* [What is expected]: For this exercise, copy exactly the lines below from the one with "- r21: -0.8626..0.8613" through the one with "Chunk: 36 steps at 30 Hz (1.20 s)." and leave out the pictures.

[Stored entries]

━━━━━━━━━━━━━━━━━━━━

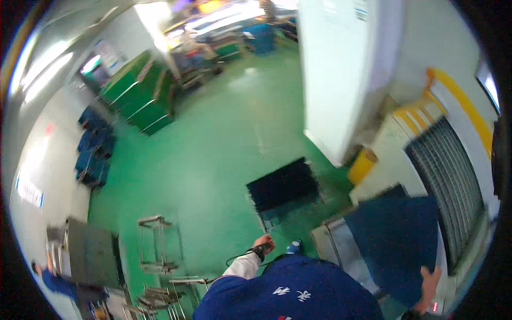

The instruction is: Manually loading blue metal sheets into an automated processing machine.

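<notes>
My left hand (268,243) hangs in front of my body, its fingers curled in with nothing visible in them. A dark band with a loose cord circles that wrist. At the lower right, my right hand (431,282) is at the edge of a large dark blue sheet (397,237), thumb and fingers spread apart. Whether it touches the sheet I cannot tell. This sheet lies tilted on a pale machine bed, beside a slope of dark rollers or slats (448,184). Ahead of me, a low stand (282,184) with a black top is on the floor.
Bare metal frames (154,242) stand on the green floor at the left. A co-worker (60,281) is beside a grey cabinet (90,253) at the far left. Stacked blue crates (95,146), large green boxes (141,93) and a white pillar (333,80) stand farther off.
</notes>
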The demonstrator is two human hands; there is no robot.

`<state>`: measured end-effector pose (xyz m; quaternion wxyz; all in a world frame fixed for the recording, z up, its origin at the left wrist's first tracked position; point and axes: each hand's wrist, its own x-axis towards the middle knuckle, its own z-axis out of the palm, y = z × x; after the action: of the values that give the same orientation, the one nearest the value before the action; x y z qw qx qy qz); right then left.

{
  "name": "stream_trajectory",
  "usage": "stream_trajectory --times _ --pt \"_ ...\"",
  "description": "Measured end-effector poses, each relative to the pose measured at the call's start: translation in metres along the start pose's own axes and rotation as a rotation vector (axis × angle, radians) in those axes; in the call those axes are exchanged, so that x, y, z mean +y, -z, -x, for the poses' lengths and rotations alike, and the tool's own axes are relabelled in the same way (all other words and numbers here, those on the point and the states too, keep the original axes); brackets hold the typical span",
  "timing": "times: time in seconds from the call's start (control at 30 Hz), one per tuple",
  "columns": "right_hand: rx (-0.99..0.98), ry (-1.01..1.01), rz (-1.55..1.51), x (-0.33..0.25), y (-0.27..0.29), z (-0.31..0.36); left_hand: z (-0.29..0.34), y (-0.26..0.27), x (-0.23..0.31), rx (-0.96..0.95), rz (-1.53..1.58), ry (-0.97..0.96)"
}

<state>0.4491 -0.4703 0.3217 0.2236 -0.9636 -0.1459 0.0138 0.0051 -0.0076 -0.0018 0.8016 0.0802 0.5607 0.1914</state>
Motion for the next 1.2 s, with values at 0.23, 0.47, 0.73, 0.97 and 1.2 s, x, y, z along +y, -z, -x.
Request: stream_trajectory --times 0.23,0.47,0.73,0.97,1.2 --pt "0.276 -0.232 -0.781 -0.001 0.023 -0.004 -0.023 -0.011 -0.017 -0.068 0.106 0.163" --pt "0.210 -0.429 -1.919 0.005 0.018 -0.035 -0.040 -0.019 -0.019 -0.208 0.024 0.242" --pt "0.006 -0.359 -1.979 0.012 -0.027 -0.105 -0.040 -0.039 -0.024 -0.164 -0.069 0.169" --pt "0.094 -0.409 -2.015 0.002 -0.068 -0.189 0.001 -0.059 -0.023 0.161 -0.206 0.063" --pt "-0.059 -0.432 -2.020 0.023 -0.067 -0.271 0.020 -0.028 -0.030 0.246 -0.022 0.035"
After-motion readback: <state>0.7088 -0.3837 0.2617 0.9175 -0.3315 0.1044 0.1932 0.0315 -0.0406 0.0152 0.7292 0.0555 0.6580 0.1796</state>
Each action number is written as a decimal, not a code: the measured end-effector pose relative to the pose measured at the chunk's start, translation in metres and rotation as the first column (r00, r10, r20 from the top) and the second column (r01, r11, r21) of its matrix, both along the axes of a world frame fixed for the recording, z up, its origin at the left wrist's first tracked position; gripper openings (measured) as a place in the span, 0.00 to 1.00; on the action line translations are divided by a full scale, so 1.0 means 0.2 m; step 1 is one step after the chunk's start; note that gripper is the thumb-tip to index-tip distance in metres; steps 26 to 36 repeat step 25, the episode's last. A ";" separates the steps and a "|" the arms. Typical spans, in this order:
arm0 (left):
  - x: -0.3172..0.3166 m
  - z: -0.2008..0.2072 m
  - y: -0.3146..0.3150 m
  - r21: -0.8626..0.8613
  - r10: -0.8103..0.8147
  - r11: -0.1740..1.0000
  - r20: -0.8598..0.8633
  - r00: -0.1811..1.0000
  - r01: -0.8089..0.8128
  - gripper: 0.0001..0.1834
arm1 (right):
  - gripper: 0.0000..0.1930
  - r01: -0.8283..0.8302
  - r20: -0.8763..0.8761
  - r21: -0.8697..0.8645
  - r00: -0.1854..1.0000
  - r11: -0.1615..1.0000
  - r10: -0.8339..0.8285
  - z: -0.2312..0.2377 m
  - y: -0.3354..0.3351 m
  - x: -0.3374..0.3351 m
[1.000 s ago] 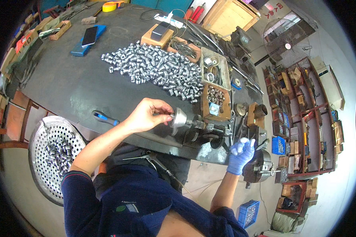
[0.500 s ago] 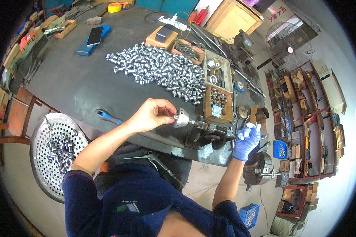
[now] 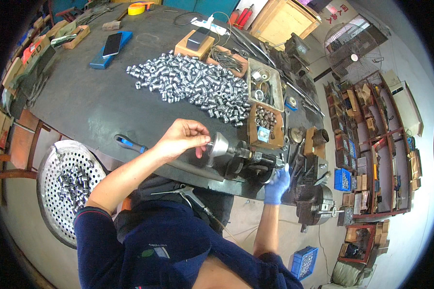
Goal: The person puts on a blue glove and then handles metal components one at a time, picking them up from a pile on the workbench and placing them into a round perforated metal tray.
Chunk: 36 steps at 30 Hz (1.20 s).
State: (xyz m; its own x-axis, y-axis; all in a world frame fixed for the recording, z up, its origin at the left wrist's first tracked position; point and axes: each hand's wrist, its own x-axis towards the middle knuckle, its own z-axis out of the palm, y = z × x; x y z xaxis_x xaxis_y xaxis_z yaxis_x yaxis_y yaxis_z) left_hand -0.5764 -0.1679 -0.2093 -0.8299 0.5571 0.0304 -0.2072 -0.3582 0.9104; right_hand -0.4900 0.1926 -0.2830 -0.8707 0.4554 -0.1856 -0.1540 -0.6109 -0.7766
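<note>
My bare left hand [image 3: 182,138] is at the open face of a round steel chuck [image 3: 220,144], thumb and fingers pinched together. Between the fingertips is a small metal part [image 3: 210,143], mostly hidden by them. The chuck sits on the left end of a dark bench-mounted spindle device [image 3: 248,161] at the table's front edge. My right hand [image 3: 277,186], in a blue glove, is beside the device's right end, smeared by motion; its grip is unclear. A large heap of shiny metal fittings [image 3: 188,84] lies beyond my left hand.
A perforated metal pan [image 3: 48,192] with more fittings stands at left. A blue-and-black-handled tool [image 3: 130,143] lies near the front edge. An open box of small parts [image 3: 265,140] sits behind the device, a bench vise [image 3: 316,204] right of it. An air gun [image 3: 190,195] rests on my lap.
My right hand has moved left and down, nearer to the device's right end. My left hand stays at the chuck with its lower fingers shifted slightly downward.
</note>
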 end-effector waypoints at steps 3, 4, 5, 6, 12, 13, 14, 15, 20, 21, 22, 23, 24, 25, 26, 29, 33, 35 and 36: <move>0.00 0.01 -0.01 0.001 -0.005 1.000 0.013 1.000 0.005 0.11 | 0.14 0.026 0.083 0.212 0.996 0.977 -0.044 -0.03 0.03 -0.26; 0.00 0.02 -0.02 -0.005 -0.006 1.000 0.027 1.000 0.006 0.11 | 0.14 0.037 0.120 0.280 0.990 0.959 -0.073 0.01 0.05 -0.33; 0.00 0.03 -0.02 0.002 -0.014 1.000 0.029 0.999 0.014 0.11 | 0.15 -0.045 0.109 0.231 0.994 0.972 0.020 0.07 0.07 -0.36; 0.00 0.03 -0.03 -0.001 -0.020 1.000 0.040 0.999 0.020 0.12 | 0.17 -0.036 -0.006 0.233 0.999 0.972 0.038 0.13 0.06 -0.39; 0.00 0.05 -0.07 -0.022 0.026 0.999 0.020 0.999 -0.026 0.11 | 0.20 -0.058 -0.511 0.150 0.850 0.987 0.128 0.40 -0.01 -0.16; 0.00 0.05 -0.09 -0.044 0.059 0.997 0.035 0.998 -0.057 0.11 | 0.21 -0.074 -0.530 0.129 0.838 0.989 0.132 0.41 -0.02 -0.10; 0.00 0.05 -0.14 -0.073 0.072 0.995 -0.011 0.997 -0.072 0.10 | 0.22 -0.039 -0.517 0.160 0.848 0.986 0.118 0.41 -0.02 -0.03; 0.02 0.04 -0.22 -0.129 0.092 0.987 -0.035 0.995 -0.096 0.09 | 0.22 -0.067 -0.531 0.146 0.836 0.987 0.136 0.40 -0.03 0.03; 0.24 0.00 -0.74 -0.486 0.323 0.805 -0.122 0.939 -0.340 0.06 | 0.22 -0.204 -0.341 0.085 0.914 0.975 0.221 0.18 -0.01 0.19; 0.30 -0.02 -0.85 -0.571 0.384 0.720 -0.144 0.912 -0.394 0.05 | 0.21 -0.161 -0.279 0.068 0.945 0.985 0.173 0.11 -0.02 0.18; 0.36 -0.05 -0.97 -0.632 0.422 0.633 -0.202 0.884 -0.447 0.05 | 0.20 -0.115 -0.175 -0.077 0.979 0.990 0.100 0.06 -0.02 0.16; 0.42 -0.10 -1.08 -0.657 0.481 0.577 -0.206 0.852 -0.485 0.05 | 0.19 -0.050 -0.137 0.008 0.989 0.999 0.051 0.02 -0.02 0.13; 0.48 -0.15 -1.20 -0.669 0.526 0.522 -0.236 0.817 -0.529 0.05 | 0.18 -0.005 -0.126 0.076 0.992 0.997 0.015 -0.02 -0.03 0.11; 0.54 -0.20 -1.31 -0.718 0.553 0.445 -0.251 0.795 -0.536 0.06 | 0.18 0.015 -0.120 0.108 0.993 0.994 -0.002 -0.04 -0.03 0.09; 0.54 -0.20 -1.31 -0.718 0.553 0.445 -0.251 0.795 -0.536 0.06 | 0.18 0.015 -0.120 0.108 0.993 0.994 -0.002 -0.04 -0.03 0.09; 0.54 -0.20 -1.31 -0.718 0.553 0.445 -0.251 0.795 -0.536 0.06 | 0.18 0.015 -0.120 0.108 0.993 0.994 -0.002 -0.04 -0.03 0.09; 0.54 -0.20 -1.31 -0.718 0.553 0.445 -0.251 0.795 -0.536 0.06 | 0.18 0.015 -0.120 0.108 0.993 0.994 -0.002 -0.04 -0.03 0.09; 0.54 -0.20 -1.31 -0.718 0.553 0.445 -0.251 0.795 -0.536 0.06 | 0.18 0.015 -0.120 0.108 0.993 0.994 -0.002 -0.04 -0.03 0.09; 0.54 -0.20 -1.31 -0.718 0.553 0.445 -0.251 0.795 -0.536 0.06 | 0.18 0.015 -0.120 0.108 0.993 0.994 -0.002 -0.04 -0.03 0.09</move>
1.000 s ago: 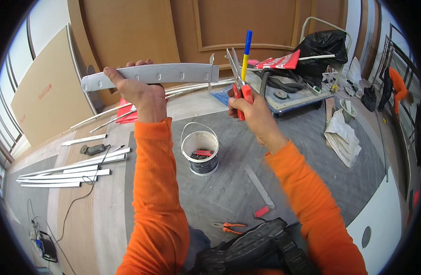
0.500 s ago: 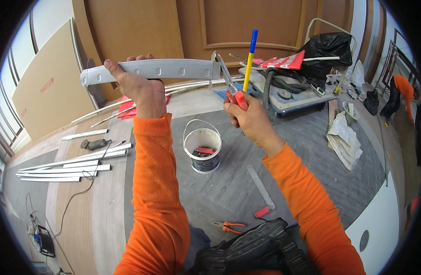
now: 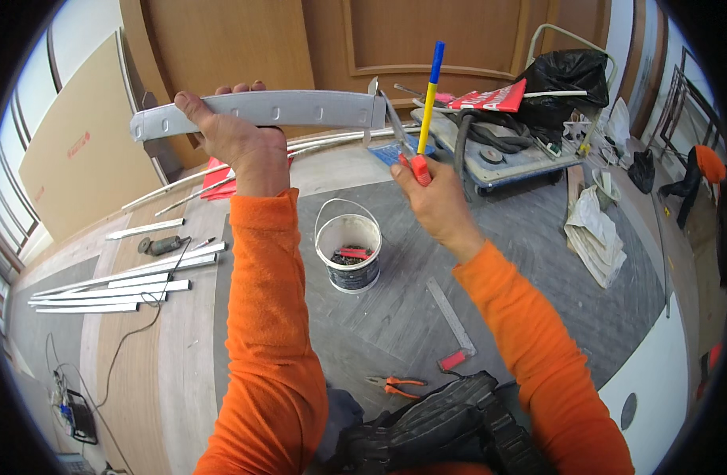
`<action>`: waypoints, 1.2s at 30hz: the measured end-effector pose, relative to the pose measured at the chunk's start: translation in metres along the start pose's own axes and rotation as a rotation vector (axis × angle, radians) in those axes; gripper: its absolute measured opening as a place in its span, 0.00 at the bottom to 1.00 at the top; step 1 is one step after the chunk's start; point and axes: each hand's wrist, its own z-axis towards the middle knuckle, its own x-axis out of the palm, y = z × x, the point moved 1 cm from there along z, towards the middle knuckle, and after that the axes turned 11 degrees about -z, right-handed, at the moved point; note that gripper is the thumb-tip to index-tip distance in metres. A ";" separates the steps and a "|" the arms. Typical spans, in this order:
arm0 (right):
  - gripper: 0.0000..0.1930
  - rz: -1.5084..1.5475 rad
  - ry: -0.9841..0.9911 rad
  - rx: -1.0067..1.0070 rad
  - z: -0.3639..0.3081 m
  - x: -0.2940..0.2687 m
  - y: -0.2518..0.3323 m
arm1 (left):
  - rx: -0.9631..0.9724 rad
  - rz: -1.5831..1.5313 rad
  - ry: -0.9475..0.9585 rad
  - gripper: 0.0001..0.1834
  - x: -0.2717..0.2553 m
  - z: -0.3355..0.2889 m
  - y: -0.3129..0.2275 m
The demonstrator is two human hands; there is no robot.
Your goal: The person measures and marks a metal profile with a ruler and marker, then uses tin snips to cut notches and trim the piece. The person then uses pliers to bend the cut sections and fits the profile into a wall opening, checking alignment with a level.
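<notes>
My left hand (image 3: 241,146) is wrapped round a short length of metal drywall profile (image 3: 292,109), raised to chest height and lying crosswise. At its right end, thin metal flaps stick up and down. My right hand (image 3: 439,198) is closed on the red handles of a pair of tin snips (image 3: 419,168), whose blades touch or nearly touch that end. A blue and yellow marker (image 3: 428,111) stands up from the same hand, seemingly held along with the snips. Below both hands a white bucket (image 3: 348,261) with scraps and a red-handled item inside stands on the floor.
Pliers (image 3: 395,385) and a metal square (image 3: 451,321) lie near me. Metal profiles (image 3: 110,297) and a corded power tool (image 3: 161,245) lie at left. A loaded trolley (image 3: 514,170) stands at back right, with a white sack (image 3: 597,241) nearby. Another person (image 3: 700,174) bends at far right.
The profile and both hands have shifted slightly left and up. The snips' handles look closer together. The person at far right has moved a little.
</notes>
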 end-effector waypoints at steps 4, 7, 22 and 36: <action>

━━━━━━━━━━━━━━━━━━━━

* [Solved problem]:
  - r21: -0.8626..0.8613
  - r10: -0.8103..0.8147
  - r11: -0.1740..1.0000
  - r20: -0.8598..0.8633
  - r00: -0.1811..1.0000
  - r01: -0.8089..0.8128
  - gripper: 0.0001..0.1834
arm1 (right):
  - gripper: 0.0000..0.1930
  - r01: -0.8283..0.8302
  - r20: -0.8763..0.8761
  - r21: -0.8697..0.8645
  - r00: -0.1854..1.0000
  - r11: -0.1615..1.0000
  - r10: -0.8339..0.8285
  - z: -0.2312..0.2377 m
  - y: -0.3354..0.3351 m
  - x: -0.3374..0.3351 m
[1.000 s ago] 
[0.500 s ago] 
[now] 
Goal: The person puts on a blue glove and then handles metal components one at a time, picking them up from a pile on the workbench and placing them into a round perforated metal tray.
Chunk: 36 steps at 30 Hz (1.20 s).

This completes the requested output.